Retrieve all lines below that have the string "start".

Dataset section

%%

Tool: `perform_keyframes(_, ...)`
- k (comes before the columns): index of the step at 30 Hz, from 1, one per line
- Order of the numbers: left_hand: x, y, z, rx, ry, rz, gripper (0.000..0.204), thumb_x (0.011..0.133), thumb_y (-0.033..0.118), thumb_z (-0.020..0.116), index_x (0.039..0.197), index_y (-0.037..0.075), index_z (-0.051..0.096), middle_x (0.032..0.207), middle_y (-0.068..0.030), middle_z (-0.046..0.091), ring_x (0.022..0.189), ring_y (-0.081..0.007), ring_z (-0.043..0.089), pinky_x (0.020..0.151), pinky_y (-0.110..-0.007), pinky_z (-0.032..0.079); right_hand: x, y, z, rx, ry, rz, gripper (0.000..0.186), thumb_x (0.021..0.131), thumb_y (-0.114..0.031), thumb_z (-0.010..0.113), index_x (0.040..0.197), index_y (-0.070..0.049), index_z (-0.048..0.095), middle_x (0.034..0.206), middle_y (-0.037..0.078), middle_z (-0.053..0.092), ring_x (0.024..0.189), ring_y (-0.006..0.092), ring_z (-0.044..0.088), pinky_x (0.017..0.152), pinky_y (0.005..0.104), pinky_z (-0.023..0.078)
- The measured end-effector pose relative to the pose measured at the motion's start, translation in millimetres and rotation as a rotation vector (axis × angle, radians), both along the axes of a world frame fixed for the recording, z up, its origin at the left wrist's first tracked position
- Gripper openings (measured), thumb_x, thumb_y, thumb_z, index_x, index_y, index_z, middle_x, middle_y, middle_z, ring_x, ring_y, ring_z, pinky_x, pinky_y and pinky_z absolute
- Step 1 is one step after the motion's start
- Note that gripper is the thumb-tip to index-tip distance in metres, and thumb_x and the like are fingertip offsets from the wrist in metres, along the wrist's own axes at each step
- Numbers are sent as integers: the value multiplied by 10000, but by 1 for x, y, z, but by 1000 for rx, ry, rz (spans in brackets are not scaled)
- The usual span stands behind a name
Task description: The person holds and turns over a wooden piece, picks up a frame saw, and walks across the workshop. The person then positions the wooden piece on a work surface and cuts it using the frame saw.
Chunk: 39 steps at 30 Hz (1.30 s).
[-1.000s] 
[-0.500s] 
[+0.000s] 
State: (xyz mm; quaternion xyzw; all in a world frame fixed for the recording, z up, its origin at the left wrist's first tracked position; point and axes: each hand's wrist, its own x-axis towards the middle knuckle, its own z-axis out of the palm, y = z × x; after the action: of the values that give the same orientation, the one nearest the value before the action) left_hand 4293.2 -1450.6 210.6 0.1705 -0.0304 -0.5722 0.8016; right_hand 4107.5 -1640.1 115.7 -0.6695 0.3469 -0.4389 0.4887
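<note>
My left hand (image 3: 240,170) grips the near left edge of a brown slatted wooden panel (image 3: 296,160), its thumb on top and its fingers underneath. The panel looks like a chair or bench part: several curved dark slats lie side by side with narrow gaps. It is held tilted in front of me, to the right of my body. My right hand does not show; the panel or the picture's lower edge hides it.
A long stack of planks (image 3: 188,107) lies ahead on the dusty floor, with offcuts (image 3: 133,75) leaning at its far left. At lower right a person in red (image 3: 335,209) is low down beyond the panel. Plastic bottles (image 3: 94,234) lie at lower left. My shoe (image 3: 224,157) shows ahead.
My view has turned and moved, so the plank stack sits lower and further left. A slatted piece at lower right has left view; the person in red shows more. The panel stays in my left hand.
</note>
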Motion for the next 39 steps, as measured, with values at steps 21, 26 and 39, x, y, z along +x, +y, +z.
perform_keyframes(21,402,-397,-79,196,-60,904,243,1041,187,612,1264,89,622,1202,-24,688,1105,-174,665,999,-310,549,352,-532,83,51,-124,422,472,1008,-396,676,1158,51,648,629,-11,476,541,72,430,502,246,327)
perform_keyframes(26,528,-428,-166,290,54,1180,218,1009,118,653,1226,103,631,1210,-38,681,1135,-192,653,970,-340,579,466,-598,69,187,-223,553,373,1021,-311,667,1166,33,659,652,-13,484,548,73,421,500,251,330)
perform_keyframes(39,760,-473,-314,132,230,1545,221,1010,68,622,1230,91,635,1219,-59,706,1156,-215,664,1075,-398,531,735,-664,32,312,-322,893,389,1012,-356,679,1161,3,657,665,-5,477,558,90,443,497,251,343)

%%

Answer space
- The measured end-effector pose relative to the pose measured at the motion's start, translation in millimetres and rotation as a rotation vector (axis × angle, radians), both along the axes of a world frame fixed for the recording, z up, its origin at the left wrist's first tracked position
- Step 1 is one step after the motion's start

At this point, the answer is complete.